[[ Input data open ]]

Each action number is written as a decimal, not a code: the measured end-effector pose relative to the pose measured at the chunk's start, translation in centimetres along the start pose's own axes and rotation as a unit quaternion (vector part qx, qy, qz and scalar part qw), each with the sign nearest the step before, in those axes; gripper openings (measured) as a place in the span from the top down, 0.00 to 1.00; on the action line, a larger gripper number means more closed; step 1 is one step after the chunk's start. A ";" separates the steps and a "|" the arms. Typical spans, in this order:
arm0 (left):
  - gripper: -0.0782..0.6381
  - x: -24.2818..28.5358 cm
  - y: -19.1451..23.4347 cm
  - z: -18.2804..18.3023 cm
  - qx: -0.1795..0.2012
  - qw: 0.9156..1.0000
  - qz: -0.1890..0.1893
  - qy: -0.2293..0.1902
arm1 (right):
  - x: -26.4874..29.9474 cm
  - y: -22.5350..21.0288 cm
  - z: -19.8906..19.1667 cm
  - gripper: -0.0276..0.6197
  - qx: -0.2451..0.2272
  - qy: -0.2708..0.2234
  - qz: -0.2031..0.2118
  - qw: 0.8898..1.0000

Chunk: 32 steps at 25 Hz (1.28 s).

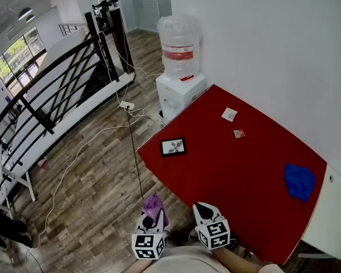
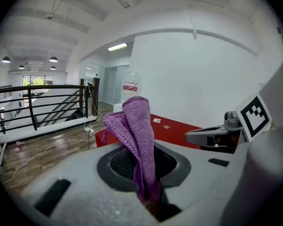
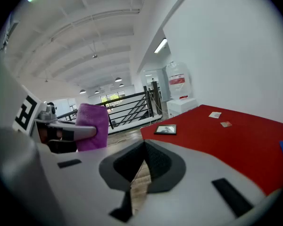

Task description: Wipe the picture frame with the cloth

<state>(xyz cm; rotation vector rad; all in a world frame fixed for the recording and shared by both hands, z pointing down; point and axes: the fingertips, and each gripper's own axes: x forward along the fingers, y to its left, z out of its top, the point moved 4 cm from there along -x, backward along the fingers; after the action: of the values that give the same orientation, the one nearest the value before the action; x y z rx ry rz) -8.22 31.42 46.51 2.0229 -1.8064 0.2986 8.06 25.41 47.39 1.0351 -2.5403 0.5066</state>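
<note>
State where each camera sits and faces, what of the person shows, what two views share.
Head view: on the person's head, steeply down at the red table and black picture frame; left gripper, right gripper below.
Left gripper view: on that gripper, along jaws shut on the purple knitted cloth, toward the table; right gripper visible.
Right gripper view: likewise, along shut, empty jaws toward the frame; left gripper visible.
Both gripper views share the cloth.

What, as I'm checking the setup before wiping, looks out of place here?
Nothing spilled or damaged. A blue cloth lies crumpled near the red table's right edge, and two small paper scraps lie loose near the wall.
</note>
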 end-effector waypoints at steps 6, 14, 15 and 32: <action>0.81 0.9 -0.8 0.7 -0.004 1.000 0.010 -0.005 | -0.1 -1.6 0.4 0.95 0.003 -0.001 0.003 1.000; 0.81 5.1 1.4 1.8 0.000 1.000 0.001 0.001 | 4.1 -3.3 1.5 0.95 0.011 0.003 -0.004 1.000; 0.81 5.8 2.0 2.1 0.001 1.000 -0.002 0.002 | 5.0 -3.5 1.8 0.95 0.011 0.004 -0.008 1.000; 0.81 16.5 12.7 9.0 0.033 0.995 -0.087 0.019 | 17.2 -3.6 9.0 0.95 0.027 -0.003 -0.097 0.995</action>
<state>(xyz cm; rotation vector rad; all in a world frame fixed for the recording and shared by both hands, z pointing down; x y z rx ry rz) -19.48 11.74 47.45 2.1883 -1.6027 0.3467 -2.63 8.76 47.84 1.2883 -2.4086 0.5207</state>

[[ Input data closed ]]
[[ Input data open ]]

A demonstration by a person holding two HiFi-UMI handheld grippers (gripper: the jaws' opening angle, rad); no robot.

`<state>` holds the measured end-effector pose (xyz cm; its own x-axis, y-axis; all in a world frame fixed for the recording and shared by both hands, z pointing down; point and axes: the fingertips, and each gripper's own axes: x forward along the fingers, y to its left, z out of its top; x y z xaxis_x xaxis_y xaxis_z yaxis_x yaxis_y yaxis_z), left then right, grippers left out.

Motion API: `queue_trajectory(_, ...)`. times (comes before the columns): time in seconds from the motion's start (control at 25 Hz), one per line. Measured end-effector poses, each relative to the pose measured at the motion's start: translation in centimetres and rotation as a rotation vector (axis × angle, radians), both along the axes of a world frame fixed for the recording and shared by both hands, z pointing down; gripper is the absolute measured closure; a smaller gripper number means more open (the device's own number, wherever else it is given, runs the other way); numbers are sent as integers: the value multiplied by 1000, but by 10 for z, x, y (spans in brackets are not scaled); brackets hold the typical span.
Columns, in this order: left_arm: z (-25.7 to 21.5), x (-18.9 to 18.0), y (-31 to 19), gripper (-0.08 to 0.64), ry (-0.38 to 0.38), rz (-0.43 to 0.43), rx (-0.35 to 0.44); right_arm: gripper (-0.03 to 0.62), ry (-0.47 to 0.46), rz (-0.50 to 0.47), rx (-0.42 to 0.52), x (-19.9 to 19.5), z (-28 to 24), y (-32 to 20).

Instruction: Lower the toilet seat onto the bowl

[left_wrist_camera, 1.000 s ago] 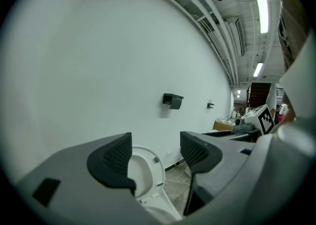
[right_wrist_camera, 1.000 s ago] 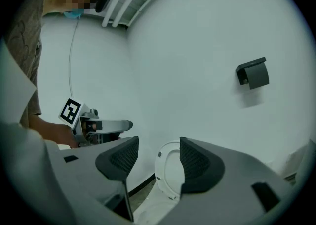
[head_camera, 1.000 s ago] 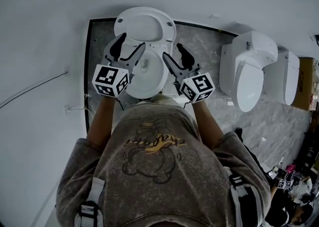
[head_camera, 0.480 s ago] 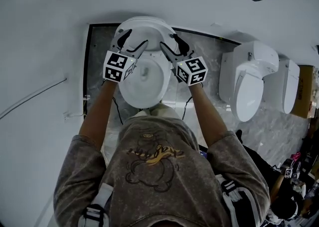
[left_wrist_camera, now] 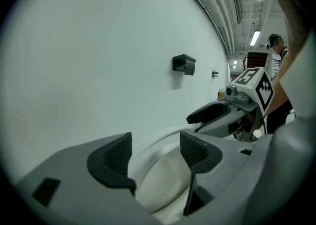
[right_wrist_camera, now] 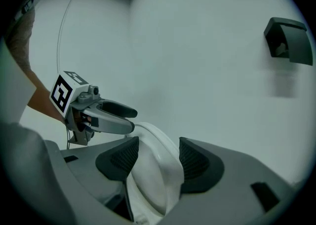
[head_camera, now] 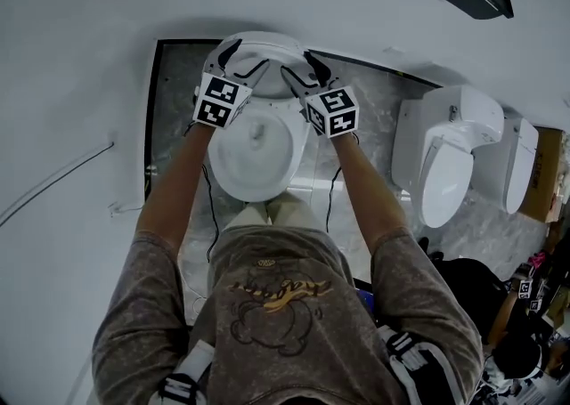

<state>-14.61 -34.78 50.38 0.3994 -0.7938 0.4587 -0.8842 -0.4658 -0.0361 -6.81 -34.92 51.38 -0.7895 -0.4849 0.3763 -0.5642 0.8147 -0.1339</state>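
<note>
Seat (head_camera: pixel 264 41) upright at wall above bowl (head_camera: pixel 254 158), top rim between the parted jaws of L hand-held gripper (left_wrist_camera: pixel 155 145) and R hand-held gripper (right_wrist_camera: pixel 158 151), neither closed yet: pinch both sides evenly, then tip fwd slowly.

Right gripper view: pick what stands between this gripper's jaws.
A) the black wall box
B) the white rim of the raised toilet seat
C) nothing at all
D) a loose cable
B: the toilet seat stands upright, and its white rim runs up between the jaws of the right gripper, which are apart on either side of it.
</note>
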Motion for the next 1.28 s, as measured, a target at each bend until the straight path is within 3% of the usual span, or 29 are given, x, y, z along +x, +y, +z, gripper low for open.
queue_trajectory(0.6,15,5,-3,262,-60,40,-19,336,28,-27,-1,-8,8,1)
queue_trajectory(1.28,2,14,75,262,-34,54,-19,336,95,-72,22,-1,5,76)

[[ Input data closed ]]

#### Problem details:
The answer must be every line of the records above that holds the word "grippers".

#### Your solution:
A demonstration by a person holding two HiFi-UMI handheld grippers (gripper: the jaws' opening angle, rad); no robot.
`<state>` holds the measured end-effector pose (xyz cm; its own x-axis, y-axis; all in a world frame fixed for the recording and shared by both hands, z pointing down; point and axes: the fingertips, and each gripper's own axes: x forward along the fingers, y to its left, z out of its top; x y z xaxis_x xaxis_y xaxis_z yaxis_x yaxis_y yaxis_z), left then right, grippers left out.

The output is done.